Renée Zellweger Stars in The Thing About Pam

The creative team behind a new fact-based crime drama discusses balancing tragedy and absurdity

The creative team behind a new fact-based crime drama discusses balancing tragedy and absurdity

While true crime as a genre thrives on the premise that truth is stranger than fiction, the fascinating twists and turns of the Pam Hupp incident manage to put most other cases to shame. “This is one of those stories that you couldn’t make up,” says Renée Zellweger, who stars in the six-episode series about Hupp’s scheme to murder co-worker Betsy Faria (Katy Mixon) and pin blame for the deed on Faria’s husband Russ (Glenn Fleshler). “I couldn’t believe it. It was an experience of escalating absurdities, and asking myself, ‘How?’ It felt like it would be something really interesting to explore further.”

The suburban wife from Missouri became one of Dateline‘s most popular subjects after being charged with stabbing her friend to death in 2011, inspiring a 2019 podcast that, to date, has been downloaded 20 million times. The dramatized series sets out to examine the characters’ emotions in a way straightforward journalism could not. “We were able to delve deeper into the mask of normalcy that Pam presents and look at the bonds of the family that was affected by this case and feel what they went through,” says exec producer and writer Jenny Klein. “There’s a fulfilling of an emotional promise in a way that the podcast could only touch on.”

For Zellweger, who also serves as an executive producer, the limited series is a rare but exciting foray into TV. “It suits me,” says the two-time Academy Award winner. “I like the pace. I love that it’s quick, and you have to think fast on your feet.”
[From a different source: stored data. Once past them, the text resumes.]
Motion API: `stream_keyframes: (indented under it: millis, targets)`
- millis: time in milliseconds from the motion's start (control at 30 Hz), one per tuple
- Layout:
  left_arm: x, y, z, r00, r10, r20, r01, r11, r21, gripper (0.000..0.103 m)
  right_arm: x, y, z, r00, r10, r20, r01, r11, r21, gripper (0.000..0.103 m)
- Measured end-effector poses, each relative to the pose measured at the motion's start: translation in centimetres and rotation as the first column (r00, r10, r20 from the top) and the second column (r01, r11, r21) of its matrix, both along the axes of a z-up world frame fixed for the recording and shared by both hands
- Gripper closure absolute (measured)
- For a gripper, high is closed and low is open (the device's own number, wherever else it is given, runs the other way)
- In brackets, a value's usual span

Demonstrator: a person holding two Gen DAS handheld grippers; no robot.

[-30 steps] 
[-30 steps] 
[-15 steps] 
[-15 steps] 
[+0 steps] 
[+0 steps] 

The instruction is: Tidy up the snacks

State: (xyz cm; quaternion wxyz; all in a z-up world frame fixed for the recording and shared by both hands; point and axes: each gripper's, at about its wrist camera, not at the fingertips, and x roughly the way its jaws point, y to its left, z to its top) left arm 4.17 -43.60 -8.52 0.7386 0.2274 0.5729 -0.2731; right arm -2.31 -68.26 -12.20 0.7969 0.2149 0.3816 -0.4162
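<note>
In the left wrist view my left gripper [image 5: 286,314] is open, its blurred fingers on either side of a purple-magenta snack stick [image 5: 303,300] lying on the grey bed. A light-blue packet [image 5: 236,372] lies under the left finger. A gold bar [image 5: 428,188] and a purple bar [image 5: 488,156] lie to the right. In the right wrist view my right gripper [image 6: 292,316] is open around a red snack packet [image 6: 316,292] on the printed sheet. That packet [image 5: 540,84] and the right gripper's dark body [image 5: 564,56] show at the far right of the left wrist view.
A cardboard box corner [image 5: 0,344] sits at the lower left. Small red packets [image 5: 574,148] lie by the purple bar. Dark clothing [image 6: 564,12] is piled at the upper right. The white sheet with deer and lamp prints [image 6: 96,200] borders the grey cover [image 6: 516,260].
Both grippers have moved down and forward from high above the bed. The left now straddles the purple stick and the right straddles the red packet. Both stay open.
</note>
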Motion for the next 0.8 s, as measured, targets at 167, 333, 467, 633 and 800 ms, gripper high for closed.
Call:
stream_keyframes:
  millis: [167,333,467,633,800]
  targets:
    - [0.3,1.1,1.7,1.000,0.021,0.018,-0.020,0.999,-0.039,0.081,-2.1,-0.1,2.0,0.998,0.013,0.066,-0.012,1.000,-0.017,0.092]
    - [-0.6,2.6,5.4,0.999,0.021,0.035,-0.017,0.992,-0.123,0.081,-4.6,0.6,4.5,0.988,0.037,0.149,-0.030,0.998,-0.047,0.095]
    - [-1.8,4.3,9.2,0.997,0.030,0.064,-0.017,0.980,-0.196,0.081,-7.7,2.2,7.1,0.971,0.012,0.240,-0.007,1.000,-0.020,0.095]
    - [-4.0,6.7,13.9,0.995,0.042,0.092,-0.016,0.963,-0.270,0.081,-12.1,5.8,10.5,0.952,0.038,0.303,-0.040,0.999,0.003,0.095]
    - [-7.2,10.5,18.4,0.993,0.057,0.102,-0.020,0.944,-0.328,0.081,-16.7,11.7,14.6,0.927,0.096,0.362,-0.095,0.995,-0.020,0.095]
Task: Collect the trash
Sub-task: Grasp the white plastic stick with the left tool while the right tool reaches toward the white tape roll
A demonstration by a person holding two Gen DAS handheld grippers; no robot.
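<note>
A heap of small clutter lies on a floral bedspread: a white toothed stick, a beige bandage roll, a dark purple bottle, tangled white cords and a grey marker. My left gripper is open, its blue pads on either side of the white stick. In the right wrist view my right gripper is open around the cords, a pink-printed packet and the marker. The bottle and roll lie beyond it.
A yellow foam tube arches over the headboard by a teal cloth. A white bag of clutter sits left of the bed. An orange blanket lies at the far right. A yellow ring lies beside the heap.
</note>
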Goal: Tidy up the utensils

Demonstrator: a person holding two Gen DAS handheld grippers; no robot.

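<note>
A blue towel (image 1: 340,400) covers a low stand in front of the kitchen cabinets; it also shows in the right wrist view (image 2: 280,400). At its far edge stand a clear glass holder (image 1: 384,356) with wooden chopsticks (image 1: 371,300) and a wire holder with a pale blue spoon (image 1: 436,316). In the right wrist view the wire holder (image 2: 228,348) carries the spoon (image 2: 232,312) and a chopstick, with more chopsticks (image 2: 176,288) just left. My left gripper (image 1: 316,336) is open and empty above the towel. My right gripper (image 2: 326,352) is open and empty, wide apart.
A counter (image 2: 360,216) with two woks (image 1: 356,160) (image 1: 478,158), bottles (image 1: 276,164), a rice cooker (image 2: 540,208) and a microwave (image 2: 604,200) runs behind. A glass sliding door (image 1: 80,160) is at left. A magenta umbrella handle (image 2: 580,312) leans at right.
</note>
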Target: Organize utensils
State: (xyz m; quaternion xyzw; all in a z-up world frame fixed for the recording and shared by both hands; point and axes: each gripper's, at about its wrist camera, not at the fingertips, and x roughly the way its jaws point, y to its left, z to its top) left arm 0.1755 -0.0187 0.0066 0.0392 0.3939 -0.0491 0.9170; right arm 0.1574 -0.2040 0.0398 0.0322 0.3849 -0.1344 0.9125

Although Zellweger and Hupp bear almost no physical resemblance, the show’s creators were eager to find a solution to the problem. “When a two-time Oscar winner calls and says, ‘I’m obsessed with this story, and I want to play Pam, and I want to produce,’ you say, ‘Yes, yes, yes and yes,’” says fellow producer Chris McCumber. “Our job, at that point, is to provide Renée, and the rest of the cast, with all the tools that they need to embody these characters.”

On that note, rounding out the cast are Josh Duhamel as Russ Faria’s attorney, Joel Schwartz, and Judy Greer as Lincoln County prosecutor Leah Askey.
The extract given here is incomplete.